今更なi5-2300はBTOメーカーが既に在庫を持っていないようで、更にスリムケースという無理な設計も種類が少なく、パソコン工房で発見した近い構成より。
主な仕様を一覧。
- OS:Windows7 Home Premium 64bit(DSP版)
- CPU:Core i5 2400(3.1-3.4GHz、4コア/HT無し、6MB)
- グラフィック:Intel HD Graphics 2000(CPU統合)
- チップセット:インテル H61 Express(ECS-H61H2)
- HDD:500GB SATA2
- メモリ:DDR3 1333 4GBx2(計8GB)
- DVD:スーパーマルチドライブ
- その他:有線LANギガ対応、無線LAN無し、USB3.0x2、
HDD容量が足りないので2TBにするとプラス約17千円。無線LANがどうしても必要ならUSB接続の物がAmazonで1千円くらい。速度を求めるなら有線でしょう。
計、約18千円を足しても67千円になり、富士通のPC本体との差額は約28千円。モニタを三菱の23インチで17千円、カスタマイズでオフィス追加は26千円。これらをセットにすると合計11万円くらいなので差額は3万円少々。
無理にスリムにしなければBTOメーカー側は更に安くなりましょう。
有名メーカーの新製品は実売価格に盛り過ぎ(まとめ)
富士通などの有名メーカーPCには特長が有り、要らなかったりユーザが何か判らない物でも有った方が良いかもという提案が基本。
地デジ(+リモコン)、ブルーレイ、MSオフィス、無線ディスプレイ(WiDi)、そしてバンドル(最初からインストール)されている大量のソフトウェアなど。

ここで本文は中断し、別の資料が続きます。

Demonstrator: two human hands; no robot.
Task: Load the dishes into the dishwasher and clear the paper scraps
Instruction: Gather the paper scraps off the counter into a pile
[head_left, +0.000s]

店頭スタッフに聞けば売る為に「あった方が良い」と答えるかも知れないけれど、価格の高さはそれ以前の問題。ちなみに価格コム限定で無くとも最安は約86千円。
ノートの例では富士通の秋モデル(価格コム限定)が約83千円になっていたけれど、同機種の発売時の価格は約17万円。3~4ヶ月で半値近くなり、新製品の性能は大して変わらず。
新品で購入する人がどう思っているか妄想すると。
- 富士通だか心、店員が良いというから、高いから安心
- 高額なので故障しても仕方ない、安物はもっと故障するはず
- (富士通は)国産だから良い
高い物が良いという感覚は否定しないけれど、富士通とパソコン工房の差をてきとうに考えても人件費や広告費が桁違いで製品代に乗りましょう。家電店の店員にはNEC何台、富士通何台以上のようなノルマが有るので勧めて当然。

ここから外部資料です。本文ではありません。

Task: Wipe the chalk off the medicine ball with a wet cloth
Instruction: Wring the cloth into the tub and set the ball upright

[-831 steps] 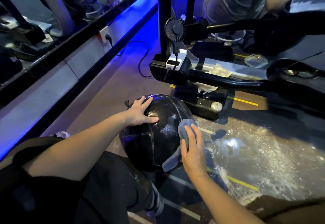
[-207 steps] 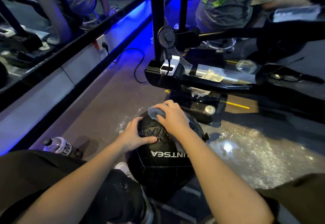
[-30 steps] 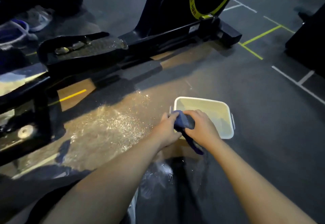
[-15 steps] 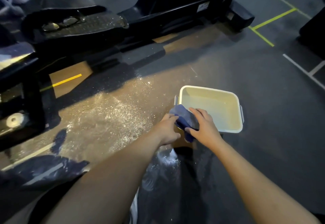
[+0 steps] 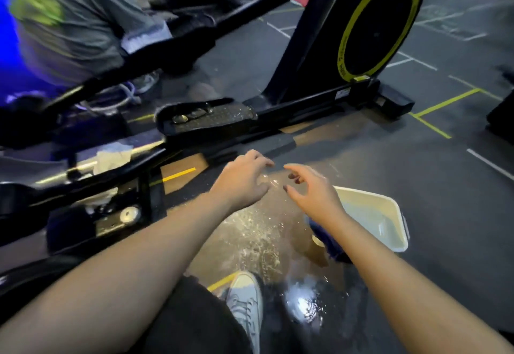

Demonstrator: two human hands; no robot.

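left grip released, fingers curled, holding nothing. right grip likewise loose and empty, both raised over wet floor. blue cloth lies below right forearm, draped at near edge of white tub; right hand nearer, must drop back toward it. medicine ball out of view.

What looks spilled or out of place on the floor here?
Water is splashed over the floor between the hands. The blue cloth hangs over the white tub's corner. Eyeglasses lie on the machine's footplate.
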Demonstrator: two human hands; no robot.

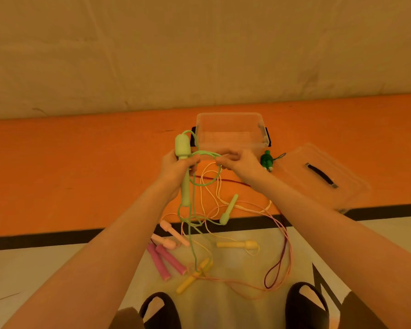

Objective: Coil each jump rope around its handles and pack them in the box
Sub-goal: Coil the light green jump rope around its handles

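We grip the light green rope (pixel 201 184) in both hands (pixel 178 169) (pixel 241 163), barely coiled; the box (pixel 230 131) looks empty, other ropes (pixel 226 245) loose.

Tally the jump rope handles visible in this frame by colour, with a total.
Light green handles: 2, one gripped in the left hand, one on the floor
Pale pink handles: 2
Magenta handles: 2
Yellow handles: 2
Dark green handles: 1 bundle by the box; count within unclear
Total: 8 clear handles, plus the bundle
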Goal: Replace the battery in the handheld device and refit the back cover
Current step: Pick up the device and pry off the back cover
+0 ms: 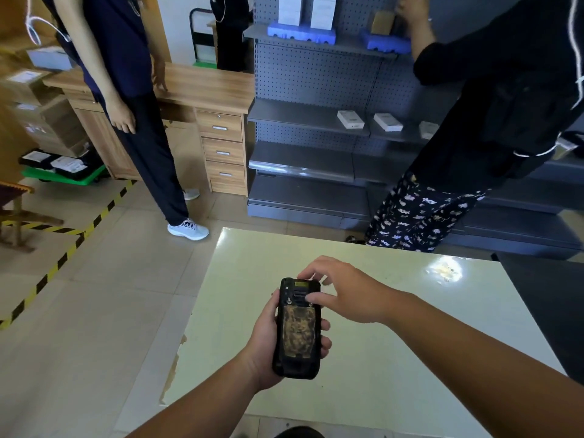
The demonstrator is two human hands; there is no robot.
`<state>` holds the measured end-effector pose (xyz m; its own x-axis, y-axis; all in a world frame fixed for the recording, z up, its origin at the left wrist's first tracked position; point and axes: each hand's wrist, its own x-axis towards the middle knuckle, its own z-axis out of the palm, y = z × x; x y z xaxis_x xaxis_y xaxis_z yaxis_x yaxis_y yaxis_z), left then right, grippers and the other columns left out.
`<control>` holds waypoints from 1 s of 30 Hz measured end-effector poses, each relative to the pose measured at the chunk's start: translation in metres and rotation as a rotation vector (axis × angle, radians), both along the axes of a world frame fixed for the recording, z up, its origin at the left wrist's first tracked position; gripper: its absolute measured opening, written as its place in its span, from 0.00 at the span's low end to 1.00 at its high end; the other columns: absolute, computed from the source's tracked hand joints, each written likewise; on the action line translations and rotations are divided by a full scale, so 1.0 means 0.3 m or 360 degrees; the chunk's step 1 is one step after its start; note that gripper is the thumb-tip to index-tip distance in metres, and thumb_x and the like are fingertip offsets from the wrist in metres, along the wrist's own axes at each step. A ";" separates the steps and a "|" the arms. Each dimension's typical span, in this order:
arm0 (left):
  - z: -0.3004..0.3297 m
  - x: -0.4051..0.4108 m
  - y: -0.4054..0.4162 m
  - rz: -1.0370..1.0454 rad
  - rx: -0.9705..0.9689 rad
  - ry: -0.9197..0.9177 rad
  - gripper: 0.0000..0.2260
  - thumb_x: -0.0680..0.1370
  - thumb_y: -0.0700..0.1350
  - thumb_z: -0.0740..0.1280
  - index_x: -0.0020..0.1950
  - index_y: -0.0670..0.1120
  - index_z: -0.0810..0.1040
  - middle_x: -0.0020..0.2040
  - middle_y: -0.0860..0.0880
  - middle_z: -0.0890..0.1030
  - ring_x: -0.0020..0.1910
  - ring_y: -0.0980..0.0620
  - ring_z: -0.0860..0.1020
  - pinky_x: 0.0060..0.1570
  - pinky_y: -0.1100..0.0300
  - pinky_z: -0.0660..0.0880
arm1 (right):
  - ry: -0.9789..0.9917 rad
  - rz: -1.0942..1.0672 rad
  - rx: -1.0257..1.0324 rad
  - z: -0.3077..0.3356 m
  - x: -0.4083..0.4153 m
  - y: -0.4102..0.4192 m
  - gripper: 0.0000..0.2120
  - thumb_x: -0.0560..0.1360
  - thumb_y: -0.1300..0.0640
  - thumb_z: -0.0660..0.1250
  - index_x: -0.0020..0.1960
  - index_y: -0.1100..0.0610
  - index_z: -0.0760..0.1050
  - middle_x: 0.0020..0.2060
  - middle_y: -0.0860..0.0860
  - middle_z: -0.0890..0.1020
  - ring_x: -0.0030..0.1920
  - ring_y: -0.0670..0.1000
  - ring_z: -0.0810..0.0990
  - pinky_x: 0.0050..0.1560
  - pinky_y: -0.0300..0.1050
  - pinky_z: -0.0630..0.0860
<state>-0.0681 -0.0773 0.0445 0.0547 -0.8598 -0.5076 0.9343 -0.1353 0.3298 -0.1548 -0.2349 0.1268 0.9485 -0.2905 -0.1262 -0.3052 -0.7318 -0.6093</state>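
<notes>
A black handheld device is held back-side up over a pale table. Its back shows a worn, brownish mottled panel and two round fasteners near the top. My left hand wraps around the device from the left and below. My right hand hovers at the device's upper right, fingers spread, with fingertips touching the top edge and the area by the right fastener. Whether the mottled panel is the cover or the battery I cannot tell.
A person in dark blue stands at a wooden desk to the left. Another person in black reaches into grey shelving just beyond the table's far edge. Yellow-black floor tape runs at left. A dark surface adjoins the table's right.
</notes>
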 end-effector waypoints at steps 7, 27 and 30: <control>-0.054 0.052 0.001 0.0045 0.0278 -0.0260 0.34 0.77 0.72 0.59 0.59 0.45 0.86 0.53 0.40 0.87 0.46 0.40 0.86 0.41 0.50 0.83 | -0.0063 -0.0102 -0.0404 -0.031 0.005 0.185 0.14 0.77 0.43 0.69 0.56 0.50 0.76 0.52 0.46 0.77 0.55 0.49 0.73 0.58 0.46 0.73; -0.085 0.099 -0.030 0.0146 0.0303 -0.0295 0.33 0.78 0.72 0.56 0.57 0.47 0.87 0.52 0.42 0.88 0.45 0.43 0.86 0.39 0.52 0.82 | 0.0068 -0.0546 -0.0188 -0.060 0.112 0.214 0.06 0.79 0.50 0.66 0.53 0.51 0.78 0.53 0.48 0.74 0.58 0.53 0.72 0.60 0.51 0.74; -0.087 0.100 -0.042 0.0184 0.0309 -0.0223 0.33 0.78 0.72 0.54 0.58 0.50 0.87 0.55 0.42 0.88 0.49 0.41 0.87 0.41 0.48 0.84 | 0.0012 -0.0592 -0.0253 -0.090 0.123 0.233 0.05 0.80 0.52 0.64 0.54 0.50 0.76 0.54 0.48 0.75 0.56 0.52 0.72 0.61 0.50 0.72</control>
<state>-0.0381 -0.0898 0.0183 0.2279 -0.7310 -0.6432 0.8944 -0.1040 0.4351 -0.1178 -0.1650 0.0999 0.7740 -0.6304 -0.0588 -0.5712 -0.6552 -0.4944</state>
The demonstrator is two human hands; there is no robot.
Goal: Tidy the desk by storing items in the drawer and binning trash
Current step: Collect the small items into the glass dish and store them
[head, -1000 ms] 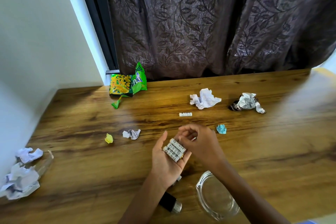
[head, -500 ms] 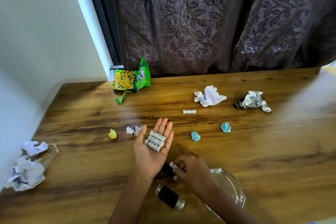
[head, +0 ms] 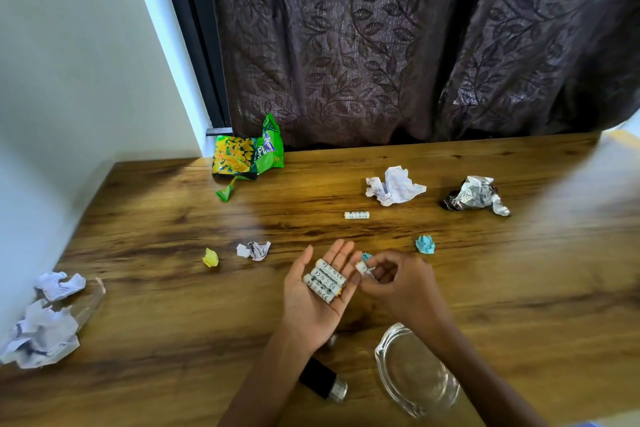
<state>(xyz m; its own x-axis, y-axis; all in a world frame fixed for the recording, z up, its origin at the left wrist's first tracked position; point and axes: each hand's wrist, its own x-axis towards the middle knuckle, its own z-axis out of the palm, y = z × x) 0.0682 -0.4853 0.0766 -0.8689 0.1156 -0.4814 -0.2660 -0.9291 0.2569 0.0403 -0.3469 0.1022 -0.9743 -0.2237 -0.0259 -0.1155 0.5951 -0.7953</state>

20万円のPCが故障し修理代5万円は安いという感覚も否定はしないけれど、BTOメーカーなら修理費用は格段に安く交換パーツは同じような物。逆に安物(BTOパソコン)を買うユーザは、7万円のPCに修理代3万円が高すぎとクレームになるのかと。
富士通は最近やたらと国産と宣伝しているけれど、どこまで国産なのかは分解してみなければ判らない。CPUはインテルなので東南アジアが多め、HDDも現在富士通は製造していないはずなのでタイや韓国など、ケースや電源を国内製造出来ないことは無いけれど理由が希薄なので疑問。
高額だから故障しにくいわけでは無く、国内製造もどこまでか不明で国産だから故障し難いという根拠は無し。
- ノートは半年前後の型落ちとも比較
- デスクトップはBTOメーカーとも比較
- 本当にその性能や機能は必要か、価格は適正か?
10万や20万円が100円200円のようなセレブなら結構。しかし月給20万円や小遣い3万円なら、価格と性能から物の価値として考えてみましょう。